> [Your assignment] The listing that follows is to be output in full and without change.

> [Data]
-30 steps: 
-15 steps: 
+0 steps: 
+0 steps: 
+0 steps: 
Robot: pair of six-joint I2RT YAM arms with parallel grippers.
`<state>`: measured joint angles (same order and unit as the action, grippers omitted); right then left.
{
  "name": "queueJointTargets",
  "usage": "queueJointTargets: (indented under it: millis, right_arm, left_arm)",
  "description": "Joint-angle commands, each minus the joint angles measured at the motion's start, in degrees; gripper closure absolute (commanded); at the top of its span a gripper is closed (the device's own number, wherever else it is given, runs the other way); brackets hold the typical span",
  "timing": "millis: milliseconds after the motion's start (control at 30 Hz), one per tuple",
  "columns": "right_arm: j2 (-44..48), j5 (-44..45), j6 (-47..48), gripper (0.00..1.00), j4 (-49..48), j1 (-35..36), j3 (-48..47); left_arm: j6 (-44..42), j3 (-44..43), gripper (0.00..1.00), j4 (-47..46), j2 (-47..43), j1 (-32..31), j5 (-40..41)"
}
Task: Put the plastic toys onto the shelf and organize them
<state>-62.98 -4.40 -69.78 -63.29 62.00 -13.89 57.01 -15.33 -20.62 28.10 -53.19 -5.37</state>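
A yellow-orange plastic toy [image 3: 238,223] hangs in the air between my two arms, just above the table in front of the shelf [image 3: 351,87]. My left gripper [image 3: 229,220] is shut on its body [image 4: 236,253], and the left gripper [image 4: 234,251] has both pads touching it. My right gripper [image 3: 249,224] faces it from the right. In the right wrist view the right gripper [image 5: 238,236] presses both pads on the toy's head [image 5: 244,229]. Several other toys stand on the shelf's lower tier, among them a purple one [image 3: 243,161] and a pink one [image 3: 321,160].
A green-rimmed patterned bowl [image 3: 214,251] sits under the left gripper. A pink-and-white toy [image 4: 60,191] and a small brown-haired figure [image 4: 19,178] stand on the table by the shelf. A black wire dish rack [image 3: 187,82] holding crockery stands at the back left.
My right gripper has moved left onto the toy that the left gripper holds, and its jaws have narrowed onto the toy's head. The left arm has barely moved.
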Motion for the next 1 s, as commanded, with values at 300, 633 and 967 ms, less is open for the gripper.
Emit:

> [Solution for this task]
-30 steps: 
-15 steps: 
+0 steps: 
+0 steps: 
+0 steps: 
Robot: pair of six-joint I2RT YAM arms with parallel grippers.
`<state>`: measured joint angles (same order and unit as the action, grippers omitted); right then left.
{
  "name": "queueJointTargets",
  "usage": "queueJointTargets: (indented under it: millis, right_arm, left_arm)",
  "description": "Joint-angle commands, each minus the joint angles measured at the motion's start, in degrees; gripper closure absolute (commanded); at the top of its span a gripper is closed (the device's own number, wherever else it is given, runs the other way); brackets hold the typical span",
  "timing": "millis: milliseconds after the motion's start (control at 30 Hz), one per tuple",
  "columns": "right_arm: j2 (-44..48), j5 (-44..45), j6 (-47..48), gripper (0.00..1.00), j4 (-49..48), j1 (-35..36), j3 (-48..47); left_arm: j6 (-44..42), j3 (-44..43), gripper (0.00..1.00), j4 (-47..46), j2 (-47..43), j1 (-32..31), j5 (-40..41)"
}
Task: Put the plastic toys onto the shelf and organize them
<state>-62.98 -4.40 -69.78 -63.29 62.00 -13.89 57.01 -15.33 -20.62 28.10 -53.19 -5.37</state>
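A yellow-orange plastic toy [image 3: 238,223] hangs in the air between my two arms, just above the table in front of the shelf [image 3: 351,87]. My left gripper [image 3: 229,220] is shut on its body [image 4: 236,253], and the left gripper [image 4: 234,251] has both pads touching it. My right gripper [image 3: 249,224] faces it from the right. In the right wrist view the right gripper [image 5: 238,236] presses both pads on the toy's head [image 5: 244,229]. Several other toys stand on the shelf's lower tier, among them a purple one [image 3: 243,161] and a pink one [image 3: 321,160].
A green-rimmed patterned bowl [image 3: 214,251] sits under the left gripper. A pink-and-white toy [image 4: 60,191] and a small brown-haired figure [image 4: 19,178] stand on the table by the shelf. A black wire dish rack [image 3: 187,82] holding crockery stands at the back left.
My right gripper has moved left onto the toy that the left gripper holds, and its jaws have narrowed onto the toy's head. The left arm has barely moved.
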Motion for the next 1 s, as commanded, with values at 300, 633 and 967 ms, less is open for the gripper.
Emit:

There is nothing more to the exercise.